• Goal of the exercise:
Whenever a line below mentions the word "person", that line should be copied.

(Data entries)
········

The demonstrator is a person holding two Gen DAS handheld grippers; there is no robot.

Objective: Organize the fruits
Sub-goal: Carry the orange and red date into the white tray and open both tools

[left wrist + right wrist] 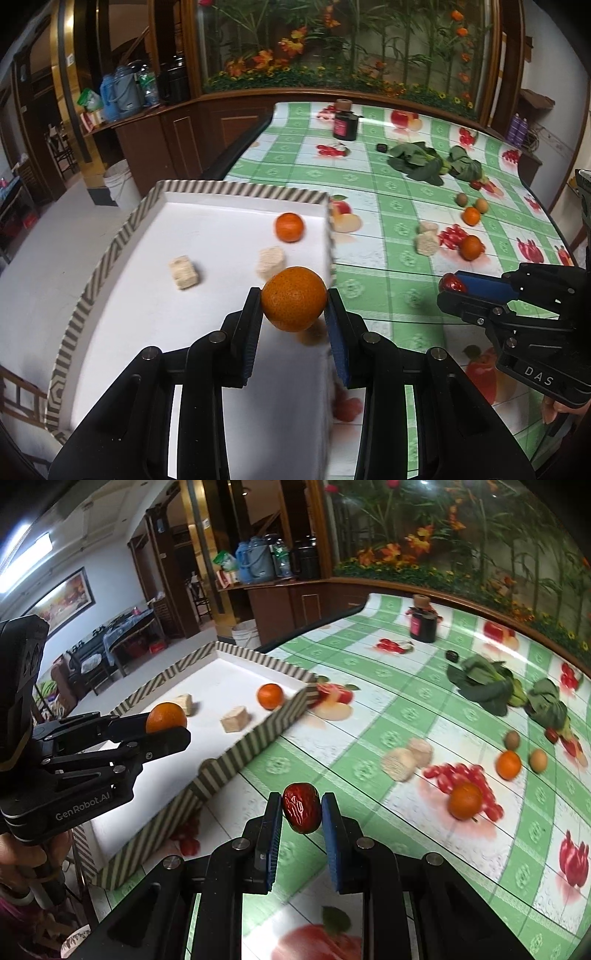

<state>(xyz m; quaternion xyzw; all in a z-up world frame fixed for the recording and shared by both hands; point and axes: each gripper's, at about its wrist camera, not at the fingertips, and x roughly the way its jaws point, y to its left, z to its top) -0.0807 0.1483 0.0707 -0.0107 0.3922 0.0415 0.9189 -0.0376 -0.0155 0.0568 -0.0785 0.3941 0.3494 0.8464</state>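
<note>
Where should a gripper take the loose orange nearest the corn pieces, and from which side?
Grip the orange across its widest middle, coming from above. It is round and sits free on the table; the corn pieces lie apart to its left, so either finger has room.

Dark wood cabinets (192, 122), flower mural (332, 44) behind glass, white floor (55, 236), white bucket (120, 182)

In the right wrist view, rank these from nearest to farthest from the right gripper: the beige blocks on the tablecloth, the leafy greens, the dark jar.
From the right gripper, shut on the red date:
1. Beige blocks, just ahead, slightly right, on the tablecloth.
2. Leafy greens, farther back on the right.
3. Dark jar, at the far edge of the table.
</note>
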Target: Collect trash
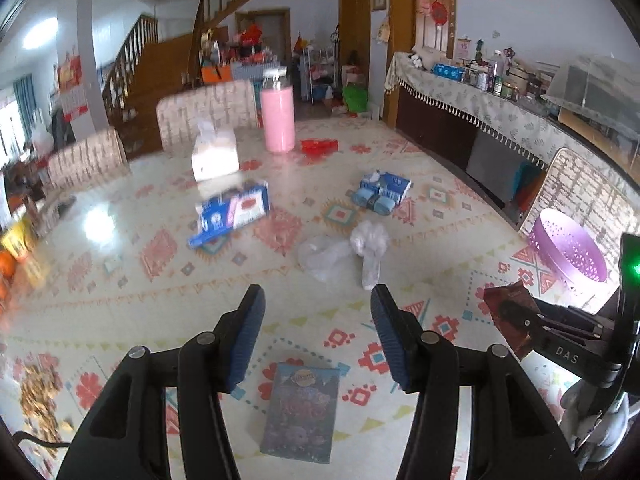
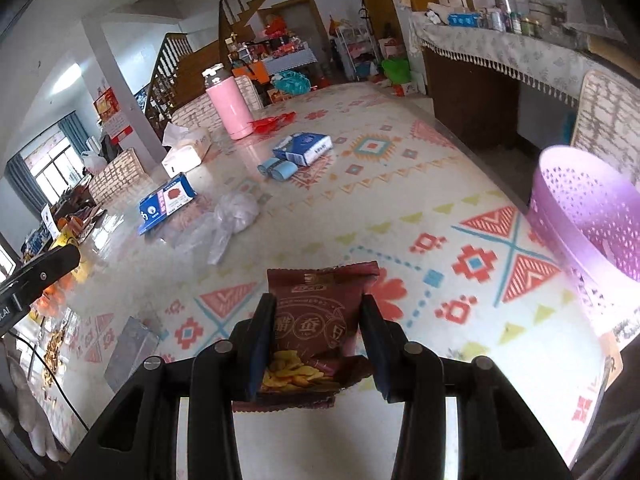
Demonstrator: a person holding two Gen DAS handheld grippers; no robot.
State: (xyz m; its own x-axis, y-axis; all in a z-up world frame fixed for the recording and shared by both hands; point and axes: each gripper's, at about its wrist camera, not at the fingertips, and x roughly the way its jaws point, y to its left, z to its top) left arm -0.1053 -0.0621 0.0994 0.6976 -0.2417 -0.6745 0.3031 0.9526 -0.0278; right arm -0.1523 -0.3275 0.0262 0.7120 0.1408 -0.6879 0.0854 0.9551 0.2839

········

• Written response:
The demonstrator is a person holding two Gen DAS handheld grippers; there is no robot.
Demonstrator: a person holding two Gen DAS handheld grippers; no robot.

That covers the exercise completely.